Para tu cuerpo, "an extremely filthy expression." (Dr. Valentine.)
[Page 42.] Seran de arena. "They may be of sand," i. e., they are of no value or importance.
Yugos de papayo, yokes of papaw wood, a soft wood, worthless for the purpose, as is also the wood of the tecomajoche, the Plumeria, for plows. The intimation is that Don Forcico was smart enough to cheat his customers.
The Nicaraguan plow is a wooden instrument of the most primitive construction. The following cut from Mr. Squier's work represents one.
A NICARAGUAN PLOW.
[Page 48.] The tunes mentioned, the St. Martin, the Valona, the Porto rico and others, are still preserved in Nicaragua.
[Page 50.] Sin tuno, sin tunal. An obscure phrase which none of my advisers can explain. Tuna is the prickly pear, tunal, the plant that bears it, various species of Opuntia. Tuna, in the university slang, means beggarly, reckless; "estudiantes de la tuna," mendicant or vagabond students. (See Don J. Arias Giron, Costumbres Salamanquinas.)
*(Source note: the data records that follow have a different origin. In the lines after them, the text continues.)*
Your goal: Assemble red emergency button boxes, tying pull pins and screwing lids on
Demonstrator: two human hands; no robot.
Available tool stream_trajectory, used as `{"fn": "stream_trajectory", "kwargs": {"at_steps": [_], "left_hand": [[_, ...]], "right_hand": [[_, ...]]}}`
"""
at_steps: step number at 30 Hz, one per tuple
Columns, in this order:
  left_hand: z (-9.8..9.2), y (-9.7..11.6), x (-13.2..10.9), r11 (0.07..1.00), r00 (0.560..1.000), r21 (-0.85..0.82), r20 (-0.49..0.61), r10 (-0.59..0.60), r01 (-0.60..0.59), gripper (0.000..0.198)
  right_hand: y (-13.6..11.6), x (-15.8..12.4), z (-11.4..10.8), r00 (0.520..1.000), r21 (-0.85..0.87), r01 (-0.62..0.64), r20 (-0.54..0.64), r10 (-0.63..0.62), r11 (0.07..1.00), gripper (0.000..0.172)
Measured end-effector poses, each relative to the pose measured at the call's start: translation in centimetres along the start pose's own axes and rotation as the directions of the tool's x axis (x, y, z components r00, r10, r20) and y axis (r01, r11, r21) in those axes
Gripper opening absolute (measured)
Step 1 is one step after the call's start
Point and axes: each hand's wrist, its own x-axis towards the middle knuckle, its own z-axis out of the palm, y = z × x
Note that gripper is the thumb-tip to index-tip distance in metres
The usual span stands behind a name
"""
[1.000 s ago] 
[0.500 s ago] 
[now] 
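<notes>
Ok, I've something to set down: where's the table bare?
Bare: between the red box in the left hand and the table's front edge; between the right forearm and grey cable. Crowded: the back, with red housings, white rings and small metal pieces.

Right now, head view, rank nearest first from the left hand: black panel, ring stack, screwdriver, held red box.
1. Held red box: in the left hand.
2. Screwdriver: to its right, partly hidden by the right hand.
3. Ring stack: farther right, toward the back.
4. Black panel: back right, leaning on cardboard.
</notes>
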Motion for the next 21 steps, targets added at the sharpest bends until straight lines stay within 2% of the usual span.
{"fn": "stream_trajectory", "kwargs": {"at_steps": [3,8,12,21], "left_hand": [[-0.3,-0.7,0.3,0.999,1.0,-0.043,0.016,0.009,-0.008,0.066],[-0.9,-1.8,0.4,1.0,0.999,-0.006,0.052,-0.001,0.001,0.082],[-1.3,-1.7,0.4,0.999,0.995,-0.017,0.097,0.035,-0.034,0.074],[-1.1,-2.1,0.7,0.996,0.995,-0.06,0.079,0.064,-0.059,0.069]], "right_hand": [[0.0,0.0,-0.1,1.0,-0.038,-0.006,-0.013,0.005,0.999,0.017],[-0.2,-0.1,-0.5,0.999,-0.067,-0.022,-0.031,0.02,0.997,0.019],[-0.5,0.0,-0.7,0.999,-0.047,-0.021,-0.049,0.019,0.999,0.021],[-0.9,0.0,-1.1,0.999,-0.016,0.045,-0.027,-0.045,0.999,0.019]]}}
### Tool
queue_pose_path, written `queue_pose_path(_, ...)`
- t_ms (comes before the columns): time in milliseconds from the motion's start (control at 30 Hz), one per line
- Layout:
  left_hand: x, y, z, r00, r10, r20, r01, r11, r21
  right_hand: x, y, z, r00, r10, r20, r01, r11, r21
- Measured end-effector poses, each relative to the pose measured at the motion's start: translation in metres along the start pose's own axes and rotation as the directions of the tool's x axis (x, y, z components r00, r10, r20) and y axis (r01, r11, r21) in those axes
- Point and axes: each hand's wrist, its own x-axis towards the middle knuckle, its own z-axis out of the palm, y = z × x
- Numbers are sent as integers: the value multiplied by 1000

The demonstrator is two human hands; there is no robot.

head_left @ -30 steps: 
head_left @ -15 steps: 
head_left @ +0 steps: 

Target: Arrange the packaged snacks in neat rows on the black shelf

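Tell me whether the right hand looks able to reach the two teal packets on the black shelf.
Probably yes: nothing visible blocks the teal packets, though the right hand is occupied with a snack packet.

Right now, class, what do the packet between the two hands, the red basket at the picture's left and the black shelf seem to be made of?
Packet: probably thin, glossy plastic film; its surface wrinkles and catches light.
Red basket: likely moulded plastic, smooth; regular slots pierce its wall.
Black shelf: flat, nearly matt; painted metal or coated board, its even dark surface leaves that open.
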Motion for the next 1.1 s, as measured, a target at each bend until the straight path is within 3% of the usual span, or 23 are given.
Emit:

[Page 54.] When the Governor uses the Nahuatl word mocemati, presumptuously, Güegüence feigns to understand him to say desmonte, which means, in Nicaraguan Spanish, a clearing, and also the worthless waste products thrown out of a mine.
[Page 56.] Güegüence leads in several girls, and presents them to Don Forcico, which gives the pair an opportunity for some coarse jokes. Pachaca, stuffed up, here meant in the sense of being with child. Iguana ô garroba, the latter the male of the iguana, a thick tree lizard of the tropics. Aventada, puffed up, taken in the same sense as pachaca.